What the task requires:
Among the entries below, only the lines from the one with "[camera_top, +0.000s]" through the one with "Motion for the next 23" are wanted, reproduced exactly. Pictures are not wanted.

Data to use:

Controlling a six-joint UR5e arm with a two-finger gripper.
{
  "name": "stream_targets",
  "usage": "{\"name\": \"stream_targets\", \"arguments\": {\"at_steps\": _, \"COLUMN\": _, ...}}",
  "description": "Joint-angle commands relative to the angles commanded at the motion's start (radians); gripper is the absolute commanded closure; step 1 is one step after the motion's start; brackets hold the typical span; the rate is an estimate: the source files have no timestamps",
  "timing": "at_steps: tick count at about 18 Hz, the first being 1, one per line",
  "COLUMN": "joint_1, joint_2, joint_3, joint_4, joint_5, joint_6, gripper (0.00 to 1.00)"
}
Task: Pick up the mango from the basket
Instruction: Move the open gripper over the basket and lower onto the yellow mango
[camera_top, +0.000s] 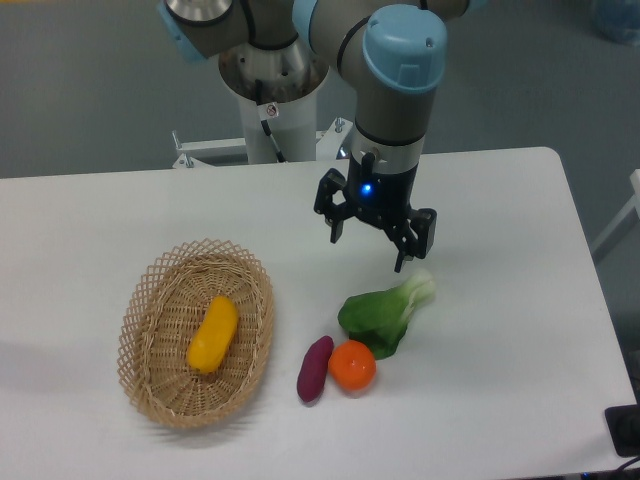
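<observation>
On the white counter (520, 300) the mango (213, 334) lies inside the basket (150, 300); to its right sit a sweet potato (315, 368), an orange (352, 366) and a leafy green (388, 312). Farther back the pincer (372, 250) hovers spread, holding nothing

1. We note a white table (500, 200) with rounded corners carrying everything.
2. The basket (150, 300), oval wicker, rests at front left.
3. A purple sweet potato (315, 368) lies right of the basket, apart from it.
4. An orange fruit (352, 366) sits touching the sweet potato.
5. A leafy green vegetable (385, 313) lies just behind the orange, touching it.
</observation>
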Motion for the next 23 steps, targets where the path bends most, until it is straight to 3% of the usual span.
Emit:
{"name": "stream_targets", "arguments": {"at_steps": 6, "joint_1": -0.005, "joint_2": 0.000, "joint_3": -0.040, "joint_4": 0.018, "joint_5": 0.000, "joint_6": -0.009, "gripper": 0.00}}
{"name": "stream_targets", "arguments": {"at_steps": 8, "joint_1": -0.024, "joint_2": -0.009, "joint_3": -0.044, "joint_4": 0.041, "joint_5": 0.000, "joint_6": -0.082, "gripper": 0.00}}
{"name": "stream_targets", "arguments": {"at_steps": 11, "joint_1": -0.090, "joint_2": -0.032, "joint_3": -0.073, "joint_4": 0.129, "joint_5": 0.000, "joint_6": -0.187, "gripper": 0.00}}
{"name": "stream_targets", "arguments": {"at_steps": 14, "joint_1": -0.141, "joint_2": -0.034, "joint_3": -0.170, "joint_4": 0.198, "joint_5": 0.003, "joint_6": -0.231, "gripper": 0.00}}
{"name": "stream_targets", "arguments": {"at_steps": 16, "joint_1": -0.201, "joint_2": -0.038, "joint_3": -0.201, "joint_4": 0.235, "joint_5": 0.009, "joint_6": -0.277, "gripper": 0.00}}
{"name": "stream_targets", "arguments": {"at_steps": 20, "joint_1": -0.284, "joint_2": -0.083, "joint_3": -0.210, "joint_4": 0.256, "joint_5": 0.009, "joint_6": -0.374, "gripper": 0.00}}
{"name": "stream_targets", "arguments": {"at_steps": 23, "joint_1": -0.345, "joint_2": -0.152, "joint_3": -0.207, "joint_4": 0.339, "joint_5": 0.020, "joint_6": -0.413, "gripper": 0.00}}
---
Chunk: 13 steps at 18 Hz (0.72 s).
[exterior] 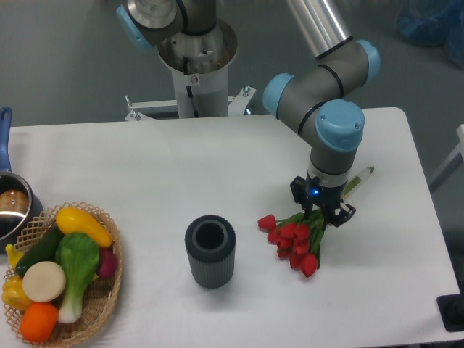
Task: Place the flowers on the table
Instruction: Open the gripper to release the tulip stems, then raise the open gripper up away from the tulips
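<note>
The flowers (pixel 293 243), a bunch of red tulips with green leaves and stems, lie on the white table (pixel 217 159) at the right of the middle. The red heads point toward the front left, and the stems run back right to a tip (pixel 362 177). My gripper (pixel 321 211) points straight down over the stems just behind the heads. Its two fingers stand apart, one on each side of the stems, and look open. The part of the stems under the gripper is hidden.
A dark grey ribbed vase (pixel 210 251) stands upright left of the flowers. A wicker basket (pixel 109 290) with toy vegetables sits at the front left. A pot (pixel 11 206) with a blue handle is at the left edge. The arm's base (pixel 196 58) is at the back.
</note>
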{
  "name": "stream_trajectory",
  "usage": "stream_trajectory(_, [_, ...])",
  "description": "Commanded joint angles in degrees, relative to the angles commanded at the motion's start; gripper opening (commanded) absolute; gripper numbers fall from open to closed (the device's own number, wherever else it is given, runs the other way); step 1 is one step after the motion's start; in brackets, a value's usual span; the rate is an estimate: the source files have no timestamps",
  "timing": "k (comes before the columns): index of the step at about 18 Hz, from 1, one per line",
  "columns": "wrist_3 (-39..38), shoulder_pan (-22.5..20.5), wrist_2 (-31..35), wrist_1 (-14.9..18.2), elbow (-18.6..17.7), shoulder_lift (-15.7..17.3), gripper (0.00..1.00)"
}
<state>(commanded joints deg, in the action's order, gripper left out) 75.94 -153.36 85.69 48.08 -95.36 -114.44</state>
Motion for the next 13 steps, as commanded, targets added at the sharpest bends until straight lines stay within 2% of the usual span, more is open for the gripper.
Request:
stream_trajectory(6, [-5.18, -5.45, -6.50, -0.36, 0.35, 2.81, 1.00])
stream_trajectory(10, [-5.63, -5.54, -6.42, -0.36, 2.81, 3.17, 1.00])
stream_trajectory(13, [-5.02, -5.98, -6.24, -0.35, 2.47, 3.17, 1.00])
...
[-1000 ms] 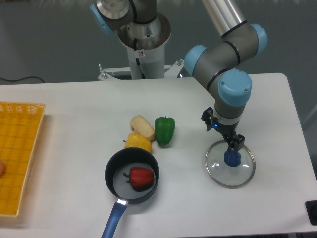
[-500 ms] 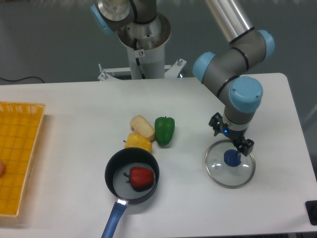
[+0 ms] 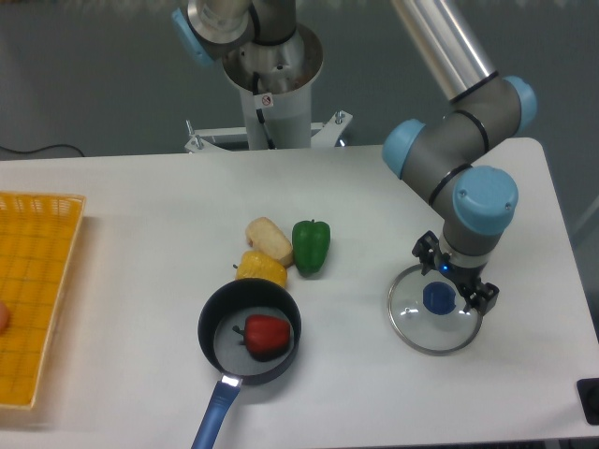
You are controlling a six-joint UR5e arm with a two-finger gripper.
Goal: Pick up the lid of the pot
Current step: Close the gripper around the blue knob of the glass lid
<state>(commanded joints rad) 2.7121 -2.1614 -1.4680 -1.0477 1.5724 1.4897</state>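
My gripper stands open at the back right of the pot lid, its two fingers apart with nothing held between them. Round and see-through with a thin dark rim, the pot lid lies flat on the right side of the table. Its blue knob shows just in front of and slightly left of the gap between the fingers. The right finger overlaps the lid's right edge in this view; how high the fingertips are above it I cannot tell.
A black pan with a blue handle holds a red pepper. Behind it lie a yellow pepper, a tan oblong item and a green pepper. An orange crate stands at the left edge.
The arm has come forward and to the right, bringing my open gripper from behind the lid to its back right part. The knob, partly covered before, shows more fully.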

Answer box:
[camera_top, +0.000s] 
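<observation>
On the white counter (520, 300) the mango (213, 334) lies inside the basket (150, 300); to its right sit a sweet potato (315, 368), an orange (352, 366) and a leafy green (388, 312). Farther back the pincer (372, 250) hovers spread, holding nothing

1. We note a white table (500, 200) with rounded corners carrying everything.
2. The basket (150, 300), oval wicker, rests at front left.
3. A purple sweet potato (315, 368) lies right of the basket, apart from it.
4. An orange fruit (352, 366) sits touching the sweet potato.
5. A leafy green vegetable (385, 313) lies just behind the orange, touching it.
</observation>
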Motion for the next 23 steps, targets where the path bends most, until it is straight to 3% of the usual span.

What was produced is the complete output.